19

One common way of choosing a random number in [0, n) is to take the result of rand() modulo n: rand() % n. However, even if the results returned by the available rand() implementation are fully uniform, shouldn't there be a problem with the uniformity of the resulting [0, n) numbers when RAND_MAX + 1 does not divide evenly by n? E.g. suppose RAND_MAX is 2, and n is 2. Then out of 3 possible rand() outputs: 0, 1 and 2, we get 0, 1 and 0 respectively when we use them modulo n. Therefore the output will not be uniform at all.

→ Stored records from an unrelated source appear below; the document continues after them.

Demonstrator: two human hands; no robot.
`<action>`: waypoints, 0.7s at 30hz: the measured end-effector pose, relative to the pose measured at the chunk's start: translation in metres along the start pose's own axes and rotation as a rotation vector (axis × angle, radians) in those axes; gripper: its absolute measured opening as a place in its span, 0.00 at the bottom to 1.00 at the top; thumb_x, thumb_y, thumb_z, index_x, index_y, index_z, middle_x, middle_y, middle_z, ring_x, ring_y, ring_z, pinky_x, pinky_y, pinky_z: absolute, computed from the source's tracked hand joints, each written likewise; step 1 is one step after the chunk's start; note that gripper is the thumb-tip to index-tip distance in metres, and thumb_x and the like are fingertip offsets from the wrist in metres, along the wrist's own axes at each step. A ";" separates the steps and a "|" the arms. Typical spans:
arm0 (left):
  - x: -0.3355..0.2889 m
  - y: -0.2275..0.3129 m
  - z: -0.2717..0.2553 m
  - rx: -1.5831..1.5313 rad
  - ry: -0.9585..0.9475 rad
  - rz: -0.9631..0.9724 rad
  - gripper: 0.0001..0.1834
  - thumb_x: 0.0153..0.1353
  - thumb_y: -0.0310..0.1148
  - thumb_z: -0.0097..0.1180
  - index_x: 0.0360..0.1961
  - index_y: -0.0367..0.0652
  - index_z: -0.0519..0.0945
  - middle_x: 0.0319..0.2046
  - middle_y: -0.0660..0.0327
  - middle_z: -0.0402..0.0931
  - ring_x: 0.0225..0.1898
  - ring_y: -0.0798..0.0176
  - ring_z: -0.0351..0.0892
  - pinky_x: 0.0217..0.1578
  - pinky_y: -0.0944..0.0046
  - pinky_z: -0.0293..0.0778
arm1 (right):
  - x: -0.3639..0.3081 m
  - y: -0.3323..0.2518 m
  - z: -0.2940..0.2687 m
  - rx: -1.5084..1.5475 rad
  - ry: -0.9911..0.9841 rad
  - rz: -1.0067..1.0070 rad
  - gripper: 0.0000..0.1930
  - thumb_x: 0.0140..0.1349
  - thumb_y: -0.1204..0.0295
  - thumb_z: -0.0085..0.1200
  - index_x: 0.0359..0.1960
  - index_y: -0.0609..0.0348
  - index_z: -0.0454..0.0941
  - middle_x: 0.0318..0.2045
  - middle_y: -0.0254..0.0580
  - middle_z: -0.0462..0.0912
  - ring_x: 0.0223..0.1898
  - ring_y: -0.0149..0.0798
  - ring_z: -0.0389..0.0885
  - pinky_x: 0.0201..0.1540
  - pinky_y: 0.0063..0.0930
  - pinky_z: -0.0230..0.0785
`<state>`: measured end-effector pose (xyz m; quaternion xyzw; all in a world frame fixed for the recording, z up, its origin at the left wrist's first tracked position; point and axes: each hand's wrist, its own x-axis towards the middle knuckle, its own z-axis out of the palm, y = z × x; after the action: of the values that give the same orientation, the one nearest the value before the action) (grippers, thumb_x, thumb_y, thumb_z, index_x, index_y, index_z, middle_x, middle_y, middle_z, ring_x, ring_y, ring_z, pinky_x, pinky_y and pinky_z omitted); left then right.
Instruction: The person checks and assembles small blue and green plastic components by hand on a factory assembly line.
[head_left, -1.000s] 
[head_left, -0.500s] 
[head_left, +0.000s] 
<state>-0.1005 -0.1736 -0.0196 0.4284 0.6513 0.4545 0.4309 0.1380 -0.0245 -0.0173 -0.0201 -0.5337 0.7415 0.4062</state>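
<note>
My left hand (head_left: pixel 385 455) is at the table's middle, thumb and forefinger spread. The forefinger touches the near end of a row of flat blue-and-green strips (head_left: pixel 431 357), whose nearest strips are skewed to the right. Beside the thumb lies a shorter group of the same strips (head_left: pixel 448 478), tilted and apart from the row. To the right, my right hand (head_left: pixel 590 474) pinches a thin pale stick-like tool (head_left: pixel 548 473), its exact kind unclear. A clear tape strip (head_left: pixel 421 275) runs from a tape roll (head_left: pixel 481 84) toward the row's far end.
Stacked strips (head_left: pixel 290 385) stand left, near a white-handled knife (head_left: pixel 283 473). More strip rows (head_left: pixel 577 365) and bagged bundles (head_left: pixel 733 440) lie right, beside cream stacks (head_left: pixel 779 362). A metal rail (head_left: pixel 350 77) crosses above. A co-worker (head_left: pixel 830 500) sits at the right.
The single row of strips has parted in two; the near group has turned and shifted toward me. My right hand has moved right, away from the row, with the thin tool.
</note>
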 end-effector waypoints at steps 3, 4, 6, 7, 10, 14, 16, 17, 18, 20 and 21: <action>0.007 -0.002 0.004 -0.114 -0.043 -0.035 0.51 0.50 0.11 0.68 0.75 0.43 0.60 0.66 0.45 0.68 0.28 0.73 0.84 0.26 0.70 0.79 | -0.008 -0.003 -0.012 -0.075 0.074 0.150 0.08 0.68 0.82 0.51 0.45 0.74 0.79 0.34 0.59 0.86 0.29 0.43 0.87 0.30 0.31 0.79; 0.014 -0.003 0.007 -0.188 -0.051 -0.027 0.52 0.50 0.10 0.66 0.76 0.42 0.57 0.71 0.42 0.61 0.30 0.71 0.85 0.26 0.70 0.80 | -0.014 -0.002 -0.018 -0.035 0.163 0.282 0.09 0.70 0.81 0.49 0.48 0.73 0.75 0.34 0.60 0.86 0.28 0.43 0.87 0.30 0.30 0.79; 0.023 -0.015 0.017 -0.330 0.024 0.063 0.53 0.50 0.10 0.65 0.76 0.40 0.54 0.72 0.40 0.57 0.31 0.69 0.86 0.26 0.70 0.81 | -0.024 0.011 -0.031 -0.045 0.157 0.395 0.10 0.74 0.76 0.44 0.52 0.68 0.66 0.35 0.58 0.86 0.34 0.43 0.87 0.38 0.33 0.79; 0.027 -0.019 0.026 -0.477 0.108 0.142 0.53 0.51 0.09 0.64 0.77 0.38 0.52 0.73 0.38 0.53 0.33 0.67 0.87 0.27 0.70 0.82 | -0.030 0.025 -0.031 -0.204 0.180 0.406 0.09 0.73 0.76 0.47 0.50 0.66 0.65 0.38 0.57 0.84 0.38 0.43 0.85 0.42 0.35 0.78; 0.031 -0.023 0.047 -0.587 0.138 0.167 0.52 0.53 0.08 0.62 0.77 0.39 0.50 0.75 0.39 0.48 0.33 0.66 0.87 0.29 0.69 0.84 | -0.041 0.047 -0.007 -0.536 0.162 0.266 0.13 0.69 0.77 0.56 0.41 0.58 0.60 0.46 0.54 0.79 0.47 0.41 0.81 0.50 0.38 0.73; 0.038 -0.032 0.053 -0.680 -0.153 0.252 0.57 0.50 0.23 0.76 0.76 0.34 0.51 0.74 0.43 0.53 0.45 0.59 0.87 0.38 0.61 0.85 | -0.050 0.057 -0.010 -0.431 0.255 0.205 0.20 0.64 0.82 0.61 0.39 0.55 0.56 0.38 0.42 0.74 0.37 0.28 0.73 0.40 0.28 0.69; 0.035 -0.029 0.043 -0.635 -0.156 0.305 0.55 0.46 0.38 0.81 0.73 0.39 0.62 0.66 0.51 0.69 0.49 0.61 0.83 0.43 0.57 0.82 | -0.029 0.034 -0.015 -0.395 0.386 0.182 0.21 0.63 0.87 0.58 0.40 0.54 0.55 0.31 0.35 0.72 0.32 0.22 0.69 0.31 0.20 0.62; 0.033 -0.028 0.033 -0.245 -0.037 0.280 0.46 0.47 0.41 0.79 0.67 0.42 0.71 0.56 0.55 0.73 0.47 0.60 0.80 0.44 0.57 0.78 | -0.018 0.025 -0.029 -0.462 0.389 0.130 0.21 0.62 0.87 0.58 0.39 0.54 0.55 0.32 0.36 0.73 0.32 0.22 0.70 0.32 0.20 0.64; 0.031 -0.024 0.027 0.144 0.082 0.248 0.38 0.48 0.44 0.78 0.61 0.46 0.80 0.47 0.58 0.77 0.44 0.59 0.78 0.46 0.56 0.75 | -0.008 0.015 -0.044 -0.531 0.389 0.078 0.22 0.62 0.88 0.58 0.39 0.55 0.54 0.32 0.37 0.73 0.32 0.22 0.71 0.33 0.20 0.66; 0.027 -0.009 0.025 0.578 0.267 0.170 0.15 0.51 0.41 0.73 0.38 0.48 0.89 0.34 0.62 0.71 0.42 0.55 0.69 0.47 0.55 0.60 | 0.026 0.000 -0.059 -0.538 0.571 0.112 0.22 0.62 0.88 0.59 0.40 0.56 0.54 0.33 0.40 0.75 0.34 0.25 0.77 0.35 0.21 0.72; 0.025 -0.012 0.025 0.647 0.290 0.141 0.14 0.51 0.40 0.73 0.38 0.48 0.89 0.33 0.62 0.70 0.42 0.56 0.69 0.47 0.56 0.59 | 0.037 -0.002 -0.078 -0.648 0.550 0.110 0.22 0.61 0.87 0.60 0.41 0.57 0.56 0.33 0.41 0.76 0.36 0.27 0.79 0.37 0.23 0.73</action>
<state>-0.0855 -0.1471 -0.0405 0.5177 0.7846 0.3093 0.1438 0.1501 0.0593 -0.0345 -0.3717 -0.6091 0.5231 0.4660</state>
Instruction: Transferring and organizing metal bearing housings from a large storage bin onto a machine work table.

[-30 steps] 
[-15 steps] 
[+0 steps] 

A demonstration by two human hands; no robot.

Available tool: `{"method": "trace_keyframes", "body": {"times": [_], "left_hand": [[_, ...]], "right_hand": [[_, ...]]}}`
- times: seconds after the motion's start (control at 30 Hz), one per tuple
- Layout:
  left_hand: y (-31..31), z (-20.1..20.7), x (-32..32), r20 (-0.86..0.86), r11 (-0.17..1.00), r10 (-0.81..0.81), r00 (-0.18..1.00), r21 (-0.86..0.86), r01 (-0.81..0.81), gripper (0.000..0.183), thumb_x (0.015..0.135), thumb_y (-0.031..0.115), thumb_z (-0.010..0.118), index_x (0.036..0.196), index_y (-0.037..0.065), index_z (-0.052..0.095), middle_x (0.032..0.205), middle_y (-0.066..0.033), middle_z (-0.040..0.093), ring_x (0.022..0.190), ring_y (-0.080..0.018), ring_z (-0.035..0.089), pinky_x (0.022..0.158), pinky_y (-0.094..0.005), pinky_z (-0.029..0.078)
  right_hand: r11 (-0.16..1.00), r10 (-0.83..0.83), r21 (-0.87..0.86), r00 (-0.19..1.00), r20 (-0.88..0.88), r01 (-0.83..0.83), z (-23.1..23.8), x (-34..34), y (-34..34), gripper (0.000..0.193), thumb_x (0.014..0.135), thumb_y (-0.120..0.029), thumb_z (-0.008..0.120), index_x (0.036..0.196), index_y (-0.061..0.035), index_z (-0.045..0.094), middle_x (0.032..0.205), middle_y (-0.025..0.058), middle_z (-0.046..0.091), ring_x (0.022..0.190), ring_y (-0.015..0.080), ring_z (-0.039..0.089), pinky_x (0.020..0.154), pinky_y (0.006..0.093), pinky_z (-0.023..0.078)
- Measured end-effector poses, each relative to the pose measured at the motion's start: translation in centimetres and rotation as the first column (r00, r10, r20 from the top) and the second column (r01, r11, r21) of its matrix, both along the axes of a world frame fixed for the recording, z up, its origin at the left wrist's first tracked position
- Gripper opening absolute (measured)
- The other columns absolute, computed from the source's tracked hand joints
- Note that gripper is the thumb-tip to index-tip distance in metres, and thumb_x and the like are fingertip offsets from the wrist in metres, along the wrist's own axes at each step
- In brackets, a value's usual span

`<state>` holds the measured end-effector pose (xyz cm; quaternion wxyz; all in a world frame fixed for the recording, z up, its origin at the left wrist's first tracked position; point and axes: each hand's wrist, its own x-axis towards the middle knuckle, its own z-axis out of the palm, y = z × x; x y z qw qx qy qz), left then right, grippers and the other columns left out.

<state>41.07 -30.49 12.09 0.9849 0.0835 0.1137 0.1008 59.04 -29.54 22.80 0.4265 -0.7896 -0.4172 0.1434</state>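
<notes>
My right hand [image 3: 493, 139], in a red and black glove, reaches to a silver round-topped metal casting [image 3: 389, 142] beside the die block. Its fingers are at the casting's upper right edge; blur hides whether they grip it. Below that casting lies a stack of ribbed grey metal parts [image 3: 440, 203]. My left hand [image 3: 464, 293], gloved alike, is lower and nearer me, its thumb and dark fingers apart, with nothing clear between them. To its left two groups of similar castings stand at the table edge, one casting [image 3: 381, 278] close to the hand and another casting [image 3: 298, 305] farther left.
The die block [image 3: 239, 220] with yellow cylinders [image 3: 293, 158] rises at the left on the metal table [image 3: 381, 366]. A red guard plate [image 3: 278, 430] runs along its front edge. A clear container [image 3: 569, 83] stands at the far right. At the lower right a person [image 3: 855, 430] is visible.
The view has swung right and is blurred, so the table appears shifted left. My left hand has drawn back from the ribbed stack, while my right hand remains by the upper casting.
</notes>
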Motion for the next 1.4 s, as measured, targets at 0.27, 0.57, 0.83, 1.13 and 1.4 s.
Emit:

Is this a real problem in practice? What is a better way of choosing random numbers in [0, n) uniformly deriving from rand() output, preferably without any floating point arithmetic?

dragonroot
  • 5,653
  • 3
  • 38
  • 63
  • 1
    possible duplicate of [What is the optimal algorithm for generating an unbiased random integer within a range?](http://stackoverflow.com/questions/11758809/what-is-the-optimal-algorithm-for-generating-an-unbiased-random-integer-within-a) – hammar Oct 27 '12 at 21:54
  • Not quite a duplicate, since the bias issue is taken for granted and the question is "is this really a problem in practice?" I've tried to quantify the bias in my answer. – slashingweapon Oct 27 '12 at 21:58
  • See: http://eternallyconfuzzled.com/arts/jsw_art_rand.aspx – Alex Reynolds Oct 27 '12 at 22:09
  • @MuriloVasconcelos: yes, I've just accepted one. – dragonroot Oct 29 '12 at 07:07
  • Possible duplicate of [Why do people say there is modulo bias when using a random number generator?](http://stackoverflow.com/questions/10984974/why-do-people-say-there-is-modulo-bias-when-using-a-random-number-generator) – Emil Laine Oct 01 '16 at 09:34

4 Answers4

10

You are correct, rand() % N is not precisely uniformly distributed. Precisely how much that matters depends on the range of numbers you want and the degree of randomness you want, but if you want enough randomness that you'd even care about it you don't want to use rand() anyway. Get a real random number generator.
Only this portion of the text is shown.